▶ _HOW TO COMPLETE THIS TASK_
The entries below contain a line with "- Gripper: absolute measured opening" and a line with "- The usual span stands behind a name". Retype exactly everything from the first down to the second, both included, and nothing else.

━━ MATERIAL SHOWN ━━

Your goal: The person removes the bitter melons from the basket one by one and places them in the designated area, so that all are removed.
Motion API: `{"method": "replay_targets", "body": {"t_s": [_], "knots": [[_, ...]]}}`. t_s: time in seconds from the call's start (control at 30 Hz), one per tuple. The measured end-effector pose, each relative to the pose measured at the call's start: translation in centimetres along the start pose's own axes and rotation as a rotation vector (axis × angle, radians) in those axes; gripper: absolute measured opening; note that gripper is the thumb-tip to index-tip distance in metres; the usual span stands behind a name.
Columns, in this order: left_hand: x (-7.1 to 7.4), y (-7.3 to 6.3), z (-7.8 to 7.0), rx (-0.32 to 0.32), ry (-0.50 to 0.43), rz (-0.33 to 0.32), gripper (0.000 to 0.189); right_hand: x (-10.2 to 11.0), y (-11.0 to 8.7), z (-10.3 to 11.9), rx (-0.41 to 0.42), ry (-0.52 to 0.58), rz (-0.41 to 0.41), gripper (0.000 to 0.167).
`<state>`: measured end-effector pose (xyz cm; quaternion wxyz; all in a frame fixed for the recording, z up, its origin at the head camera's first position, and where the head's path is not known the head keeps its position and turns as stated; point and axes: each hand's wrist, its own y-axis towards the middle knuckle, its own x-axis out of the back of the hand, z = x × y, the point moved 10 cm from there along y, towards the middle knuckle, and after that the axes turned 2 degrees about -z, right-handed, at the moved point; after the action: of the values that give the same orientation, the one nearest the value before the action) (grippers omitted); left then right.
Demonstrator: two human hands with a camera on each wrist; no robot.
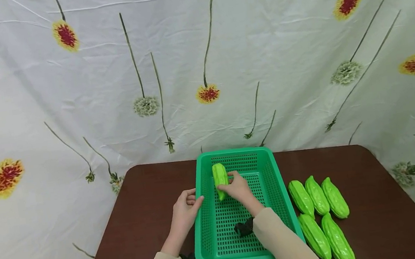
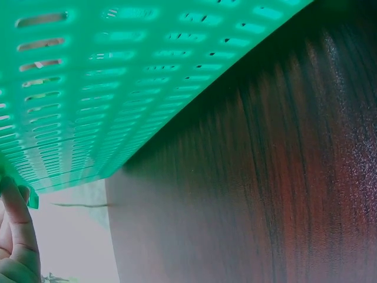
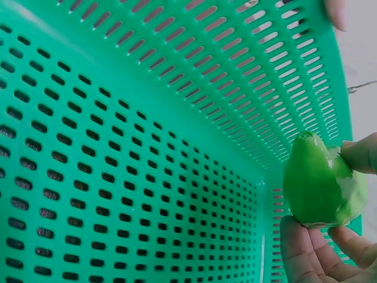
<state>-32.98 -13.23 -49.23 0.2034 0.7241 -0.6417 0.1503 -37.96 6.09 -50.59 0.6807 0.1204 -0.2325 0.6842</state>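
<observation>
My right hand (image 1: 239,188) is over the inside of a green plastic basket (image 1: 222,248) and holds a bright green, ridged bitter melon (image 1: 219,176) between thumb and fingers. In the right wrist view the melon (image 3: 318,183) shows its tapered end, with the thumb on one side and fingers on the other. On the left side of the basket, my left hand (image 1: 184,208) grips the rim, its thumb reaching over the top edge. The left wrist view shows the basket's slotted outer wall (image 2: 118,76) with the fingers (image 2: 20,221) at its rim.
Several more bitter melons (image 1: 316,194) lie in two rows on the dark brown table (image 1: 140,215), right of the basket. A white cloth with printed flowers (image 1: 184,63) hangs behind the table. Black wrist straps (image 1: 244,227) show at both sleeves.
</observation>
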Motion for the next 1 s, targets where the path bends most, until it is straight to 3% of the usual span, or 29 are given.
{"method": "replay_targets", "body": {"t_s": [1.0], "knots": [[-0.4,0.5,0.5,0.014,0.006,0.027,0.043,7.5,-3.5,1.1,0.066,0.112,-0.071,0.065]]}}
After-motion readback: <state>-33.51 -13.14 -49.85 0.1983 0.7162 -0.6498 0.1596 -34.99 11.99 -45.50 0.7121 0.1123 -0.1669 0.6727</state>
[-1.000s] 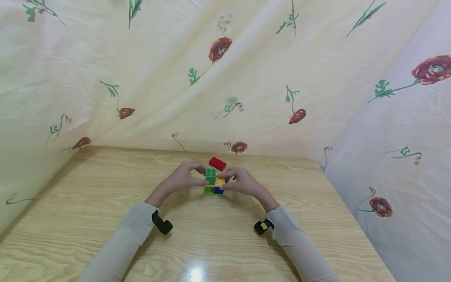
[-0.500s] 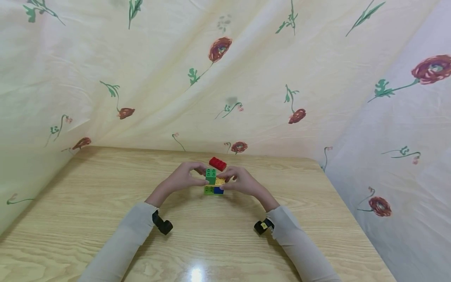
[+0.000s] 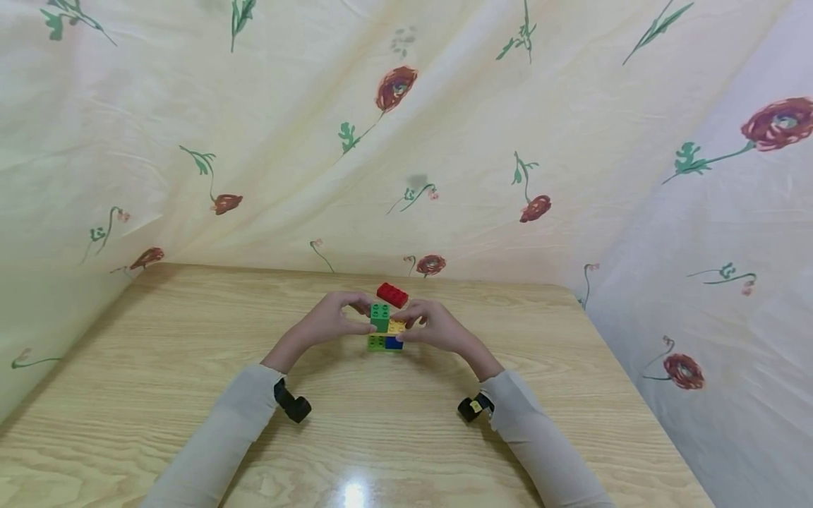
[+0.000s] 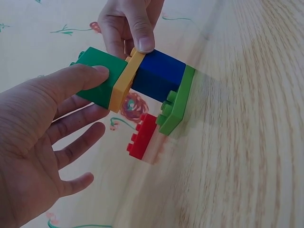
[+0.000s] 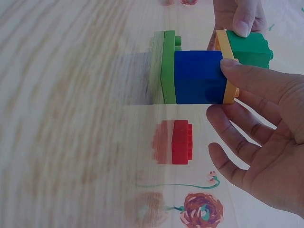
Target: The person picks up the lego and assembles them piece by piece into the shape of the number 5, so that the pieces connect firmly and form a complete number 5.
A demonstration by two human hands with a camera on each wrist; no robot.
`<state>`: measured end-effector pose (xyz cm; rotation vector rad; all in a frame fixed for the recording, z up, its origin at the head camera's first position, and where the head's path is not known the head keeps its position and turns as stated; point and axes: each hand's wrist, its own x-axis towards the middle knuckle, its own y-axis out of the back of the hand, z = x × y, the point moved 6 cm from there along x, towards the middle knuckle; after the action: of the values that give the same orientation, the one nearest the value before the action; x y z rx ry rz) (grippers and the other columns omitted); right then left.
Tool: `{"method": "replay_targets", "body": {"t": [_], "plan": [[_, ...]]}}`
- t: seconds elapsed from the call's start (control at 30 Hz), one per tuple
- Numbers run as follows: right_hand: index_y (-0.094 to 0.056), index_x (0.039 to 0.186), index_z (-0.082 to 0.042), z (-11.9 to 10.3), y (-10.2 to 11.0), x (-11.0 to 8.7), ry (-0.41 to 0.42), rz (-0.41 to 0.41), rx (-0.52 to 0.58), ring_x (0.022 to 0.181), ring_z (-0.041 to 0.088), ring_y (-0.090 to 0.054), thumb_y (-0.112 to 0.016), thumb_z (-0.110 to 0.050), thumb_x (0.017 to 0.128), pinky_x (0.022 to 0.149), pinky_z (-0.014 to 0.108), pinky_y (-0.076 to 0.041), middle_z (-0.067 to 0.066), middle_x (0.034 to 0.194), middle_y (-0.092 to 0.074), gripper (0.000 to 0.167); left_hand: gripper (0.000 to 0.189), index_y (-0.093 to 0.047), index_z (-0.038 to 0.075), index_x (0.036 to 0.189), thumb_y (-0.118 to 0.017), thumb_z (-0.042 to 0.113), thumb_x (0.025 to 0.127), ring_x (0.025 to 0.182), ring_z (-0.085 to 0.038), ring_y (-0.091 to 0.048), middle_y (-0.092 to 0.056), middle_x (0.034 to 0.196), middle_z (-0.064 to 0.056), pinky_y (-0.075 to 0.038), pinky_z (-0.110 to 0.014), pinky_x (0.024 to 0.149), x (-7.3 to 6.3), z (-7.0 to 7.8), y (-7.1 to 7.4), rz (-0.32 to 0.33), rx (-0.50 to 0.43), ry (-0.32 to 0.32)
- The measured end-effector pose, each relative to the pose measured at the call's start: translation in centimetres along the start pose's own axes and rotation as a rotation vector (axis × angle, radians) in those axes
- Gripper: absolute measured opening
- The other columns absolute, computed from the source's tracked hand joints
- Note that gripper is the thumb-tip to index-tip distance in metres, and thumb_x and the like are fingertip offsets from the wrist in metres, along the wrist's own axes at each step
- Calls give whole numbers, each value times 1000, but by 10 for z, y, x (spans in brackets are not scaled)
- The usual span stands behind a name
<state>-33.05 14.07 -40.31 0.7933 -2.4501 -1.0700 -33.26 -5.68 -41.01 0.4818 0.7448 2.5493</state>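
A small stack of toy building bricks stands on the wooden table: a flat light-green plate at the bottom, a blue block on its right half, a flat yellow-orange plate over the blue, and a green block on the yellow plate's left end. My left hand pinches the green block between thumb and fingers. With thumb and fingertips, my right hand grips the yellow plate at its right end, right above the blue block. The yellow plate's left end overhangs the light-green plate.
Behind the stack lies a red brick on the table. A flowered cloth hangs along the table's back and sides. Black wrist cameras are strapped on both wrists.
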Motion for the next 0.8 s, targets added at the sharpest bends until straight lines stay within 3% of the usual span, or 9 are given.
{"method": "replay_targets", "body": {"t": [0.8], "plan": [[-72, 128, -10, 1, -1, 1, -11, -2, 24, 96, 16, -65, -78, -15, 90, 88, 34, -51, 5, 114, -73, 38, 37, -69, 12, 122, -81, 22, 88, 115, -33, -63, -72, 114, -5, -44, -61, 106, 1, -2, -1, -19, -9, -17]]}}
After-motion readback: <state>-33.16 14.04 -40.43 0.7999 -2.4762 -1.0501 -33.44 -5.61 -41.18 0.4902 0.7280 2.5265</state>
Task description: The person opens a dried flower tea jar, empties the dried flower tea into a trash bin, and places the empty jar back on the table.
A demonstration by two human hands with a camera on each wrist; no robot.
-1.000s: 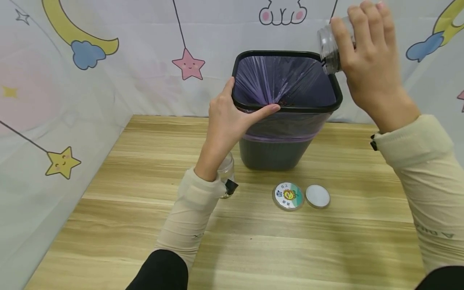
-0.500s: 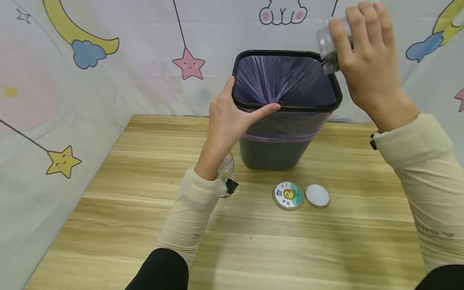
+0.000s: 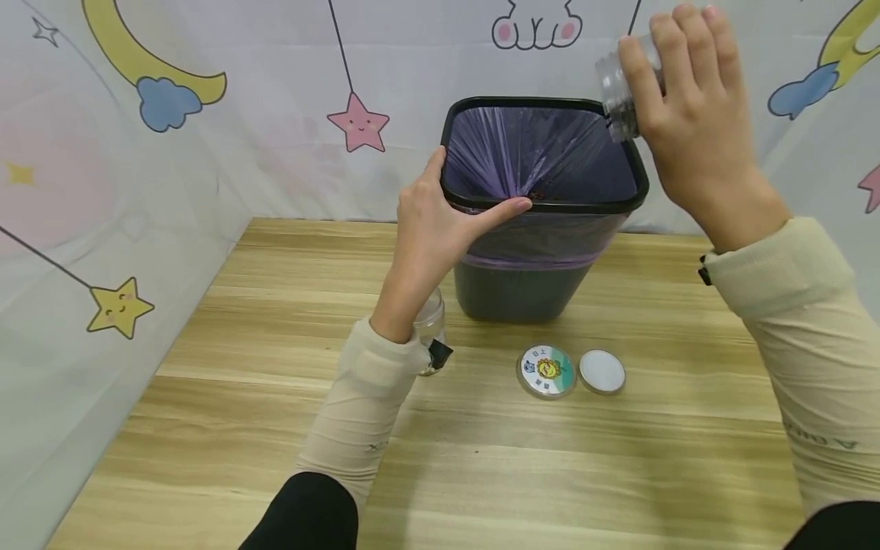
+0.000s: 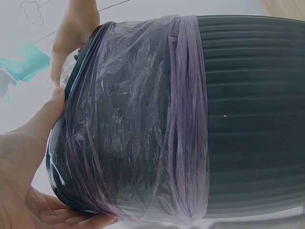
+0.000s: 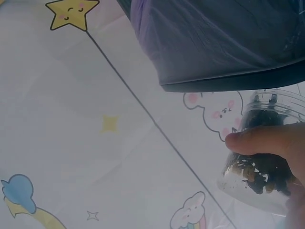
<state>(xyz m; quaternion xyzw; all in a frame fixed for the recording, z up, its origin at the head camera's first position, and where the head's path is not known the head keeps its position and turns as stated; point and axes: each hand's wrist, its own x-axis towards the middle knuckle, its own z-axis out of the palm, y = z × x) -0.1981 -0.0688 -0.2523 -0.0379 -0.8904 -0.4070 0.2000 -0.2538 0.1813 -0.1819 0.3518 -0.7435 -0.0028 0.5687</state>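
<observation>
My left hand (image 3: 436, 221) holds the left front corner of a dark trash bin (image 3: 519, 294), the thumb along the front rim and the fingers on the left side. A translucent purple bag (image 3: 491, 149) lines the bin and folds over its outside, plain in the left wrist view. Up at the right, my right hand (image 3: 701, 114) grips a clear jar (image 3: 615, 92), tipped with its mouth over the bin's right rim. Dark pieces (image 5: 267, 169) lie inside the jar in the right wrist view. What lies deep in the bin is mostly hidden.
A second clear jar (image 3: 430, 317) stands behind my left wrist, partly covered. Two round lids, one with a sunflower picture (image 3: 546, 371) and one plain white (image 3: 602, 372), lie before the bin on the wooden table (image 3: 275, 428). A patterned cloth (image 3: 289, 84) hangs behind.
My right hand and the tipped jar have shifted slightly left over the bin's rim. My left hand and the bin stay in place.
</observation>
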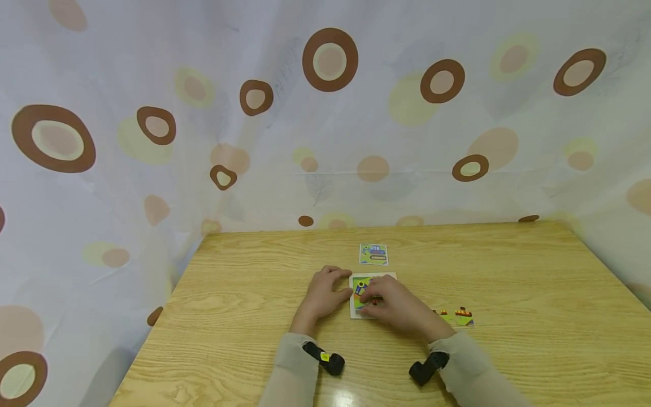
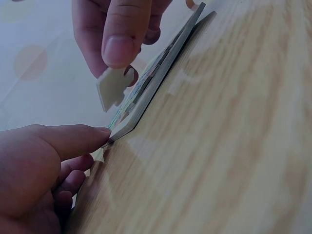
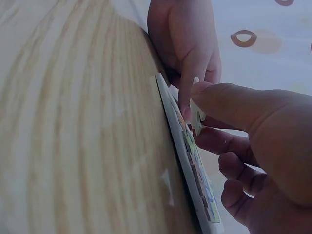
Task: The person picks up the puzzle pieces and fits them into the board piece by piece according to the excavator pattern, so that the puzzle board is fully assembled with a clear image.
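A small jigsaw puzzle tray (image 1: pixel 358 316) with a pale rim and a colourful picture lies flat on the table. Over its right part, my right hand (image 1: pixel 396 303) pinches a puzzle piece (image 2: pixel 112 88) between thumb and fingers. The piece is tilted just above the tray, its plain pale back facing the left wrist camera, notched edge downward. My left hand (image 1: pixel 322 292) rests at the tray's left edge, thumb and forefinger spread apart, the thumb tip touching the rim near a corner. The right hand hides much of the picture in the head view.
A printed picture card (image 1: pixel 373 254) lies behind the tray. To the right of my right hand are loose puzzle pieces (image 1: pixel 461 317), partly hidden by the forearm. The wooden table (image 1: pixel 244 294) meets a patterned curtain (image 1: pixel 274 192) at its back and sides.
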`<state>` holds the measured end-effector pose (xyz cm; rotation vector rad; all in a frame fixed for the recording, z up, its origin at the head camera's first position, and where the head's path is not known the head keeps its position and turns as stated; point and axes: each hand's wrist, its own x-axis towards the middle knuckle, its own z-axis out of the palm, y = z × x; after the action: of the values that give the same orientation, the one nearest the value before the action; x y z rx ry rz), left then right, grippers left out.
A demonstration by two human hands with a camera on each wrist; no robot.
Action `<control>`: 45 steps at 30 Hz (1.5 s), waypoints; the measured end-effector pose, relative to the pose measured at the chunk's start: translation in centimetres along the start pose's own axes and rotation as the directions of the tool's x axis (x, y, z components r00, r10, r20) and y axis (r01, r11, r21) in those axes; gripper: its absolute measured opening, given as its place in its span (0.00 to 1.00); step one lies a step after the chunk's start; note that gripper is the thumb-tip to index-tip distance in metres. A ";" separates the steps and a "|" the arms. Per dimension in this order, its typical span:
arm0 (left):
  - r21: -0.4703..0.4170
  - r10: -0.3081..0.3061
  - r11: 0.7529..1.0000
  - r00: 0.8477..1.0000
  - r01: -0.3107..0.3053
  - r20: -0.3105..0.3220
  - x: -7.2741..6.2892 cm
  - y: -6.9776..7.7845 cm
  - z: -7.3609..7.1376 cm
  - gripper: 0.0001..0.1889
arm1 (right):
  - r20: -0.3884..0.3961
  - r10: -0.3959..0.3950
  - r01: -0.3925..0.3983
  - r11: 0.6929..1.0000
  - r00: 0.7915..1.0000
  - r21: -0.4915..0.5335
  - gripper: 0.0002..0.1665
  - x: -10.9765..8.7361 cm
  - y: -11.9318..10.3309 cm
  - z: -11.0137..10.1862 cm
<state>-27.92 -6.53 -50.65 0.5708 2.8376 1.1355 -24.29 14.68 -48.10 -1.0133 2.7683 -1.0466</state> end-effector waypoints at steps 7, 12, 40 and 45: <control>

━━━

▶ _RESULT_
- Gripper: absolute measured opening
- The other columns absolute, computed from the source's tracked hand joints
- Note that gripper is the thumb-tip to index-tip distance in metres, and thumb_x and the like are fingertip offsets from the wrist in metres, along the wrist's own axes at each step
- Calls give whole numbers, each value times 1000, but by 10 for z, y, x (spans in brackets are not scaled)
- The usual span stands behind a name

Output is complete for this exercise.